Background and previous work
Glycosylation is the most abundant enzymatic posttranslational modification of proteins. Sialic acid represents the terminal monosaccharide of most glycoconjugates and is involved in a variety of cellular functions. It is synthesised in the cytosol from UDP-Nacetylglucosamine (UDP-GlcNAc) by UDP-GlcNAc-2-epimerase/ManNAc-kinase.
Mutations of these enzymes cause hereditary inclusion body myopathy, a very serious
age-related and late-onset disease of distal and proximal skeletal muscles. Recent studies have demonstrated that many intracellular proteins, which are normally non-glycosylated, are modified by a single O-linked GlcNAc on serine/threonine residues via O-GlcNActransferase. O-GlcNAcylation influences localisation, activity or interaction of proteins. This is of special importance since in age-dependent degenerating diseases, such as Alzheimer’s disease, false-regulated O-GlcNAcylation occurs. Several authors have suggested that both sialylation and O-GlcNAc modification of proteins correlate with ageing (especially in neuronal, muscle and endothelial cells). Since both UDP-GlcNAc-2-epimerase/ManNAc-kinase and O-GlcNAc-transferase use UDP-GlcNAc as substrate, we assume that it represents a novel age-dependent “metabolic sensor”. UDP-GlcNAc is synthesised from glucose and thus, blood glucose concentration is heavily involved in its formation.

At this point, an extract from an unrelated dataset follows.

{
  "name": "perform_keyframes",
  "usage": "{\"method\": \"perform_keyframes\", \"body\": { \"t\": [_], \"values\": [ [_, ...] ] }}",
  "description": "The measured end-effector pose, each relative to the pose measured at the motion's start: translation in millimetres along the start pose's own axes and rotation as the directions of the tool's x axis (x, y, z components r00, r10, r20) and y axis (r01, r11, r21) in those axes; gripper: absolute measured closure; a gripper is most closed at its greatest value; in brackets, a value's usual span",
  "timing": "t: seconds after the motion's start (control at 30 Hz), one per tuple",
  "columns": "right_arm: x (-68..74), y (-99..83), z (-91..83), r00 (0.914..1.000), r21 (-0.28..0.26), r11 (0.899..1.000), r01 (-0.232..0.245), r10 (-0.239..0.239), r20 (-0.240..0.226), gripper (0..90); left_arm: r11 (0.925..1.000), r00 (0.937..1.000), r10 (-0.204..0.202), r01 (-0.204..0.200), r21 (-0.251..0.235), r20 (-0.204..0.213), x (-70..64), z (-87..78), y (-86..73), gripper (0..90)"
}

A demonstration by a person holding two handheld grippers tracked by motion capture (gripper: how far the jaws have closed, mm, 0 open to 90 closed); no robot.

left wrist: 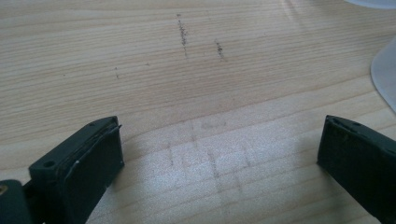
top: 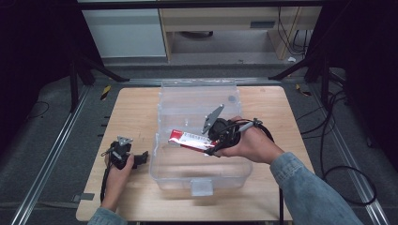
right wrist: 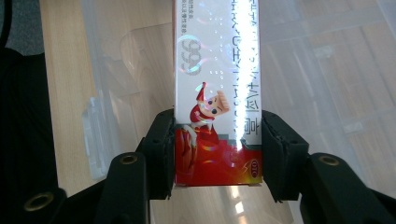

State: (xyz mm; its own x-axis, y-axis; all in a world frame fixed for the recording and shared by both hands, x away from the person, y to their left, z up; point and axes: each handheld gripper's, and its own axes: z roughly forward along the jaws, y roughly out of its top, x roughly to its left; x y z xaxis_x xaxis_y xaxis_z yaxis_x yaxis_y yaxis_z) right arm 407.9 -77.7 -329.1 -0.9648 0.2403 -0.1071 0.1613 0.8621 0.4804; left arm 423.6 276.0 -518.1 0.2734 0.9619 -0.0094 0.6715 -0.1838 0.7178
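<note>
A red and white carton (top: pixel 190 139) with a cartoon figure and the number 999 (right wrist: pixel 217 93) is held over the inside of a clear plastic storage box (top: pixel 197 96). My right gripper (top: pixel 217 140) is shut on the carton's red end, one jaw on each long side (right wrist: pixel 217 154). The carton lies roughly level and points to the left. My left gripper (top: pixel 141 158) rests low over the wooden table (top: pixel 131 110) just left of the box, jaws wide apart with nothing between them (left wrist: pixel 219 154).
The box's front latch (top: pixel 202 187) sits near the table's front edge. A curved piece of clear plastic (left wrist: pixel 385 70) lies at the right edge of the left gripper view. Dark floor, metal rails and cables surround the table.
</note>
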Motion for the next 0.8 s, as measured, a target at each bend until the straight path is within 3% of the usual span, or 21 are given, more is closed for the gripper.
{"method": "perform_keyframes", "body": {
  "t": [0.47, 0.8],
  "values": [
    [3.9, 12.6, 27.6, 0.9973, 0.020, 0.999, 0.051, -0.050, -0.054, 51.7, 1.0000, 1.0000, 0.005, -0.005, 0.000, 0.006, 0.7, 0.4, 0.3, 0.0],
    [14.2, 14.3, 45.8, 0.9902, 0.029, 0.995, 0.093, -0.089, -0.107, 51.7, 1.0000, 0.9999, 0.009, -0.009, -0.001, 0.010, 1.3, 0.7, 0.5, 0.0]
  ]
}}
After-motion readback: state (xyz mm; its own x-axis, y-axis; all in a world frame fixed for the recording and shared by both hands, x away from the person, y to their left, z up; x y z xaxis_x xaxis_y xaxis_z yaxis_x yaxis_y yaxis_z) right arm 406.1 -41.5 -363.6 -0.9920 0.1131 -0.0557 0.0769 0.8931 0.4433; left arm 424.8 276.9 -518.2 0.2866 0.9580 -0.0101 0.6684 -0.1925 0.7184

How are sialylation and/or O-GlcNAcylation involved in ageing and/or senescence? Is it
possible to interfere with ageing and/or senescence by modulating sialylation and/or OGlcNAcylation by metabolic sialic acid engineering using natural or unnatural sialic acid
precursors that bypass UDP-GlcNAc?
We have generated two transgenic mice strains (one is overexpressing the mutated key enzyme of the sialic acid biosynthesis, which leads to high sialic acid levels and one has a defect in the sialic acid biosynthesis). Both strains will be compared with wild-type animals. We plan to analyse O-GlcNAc, sialic acid, sialic acid binding proteins and sialic acid-dependent differentiation markers in all organs over the whole lifespan and quantify age-dependent muscle performance in vivo. The outcome of metabolic sialic acid engineering will be analysed in embryonic stem cells (differentiation) and neuronal cells (neurite outgrowth e.g. regeneration). We also plan to analyse the involvement of sialylation and O-GlcNAcylation on the function of endothelial cells. After metabolic engineering we will analyse their barrier capacity and age-related impact on neuronal cells by real-time cell analysis. Since high levels of glucose induce glycation of proteins, we will analyse the function of an artificial blood-brain barrier after glycation in a neuron-dependent system. O-GlcNac and sialic acid analysis as well as application of sialic acid precursors will also be performed in collaboration with other subprojects (SP1: PTMs of tight junction proteins, SP3: PTMs and protein degradation, SP4: stem cell differentiation, SP7: PTMs in diabetic embryos, SP8: AGEs, SP9: PTMs of Klotho, SP10: PTMs of tight junction proteins, SP12: ion channels, SP13: hexosamine pathway and endothelium, SP14: modulation of Wnt signalling).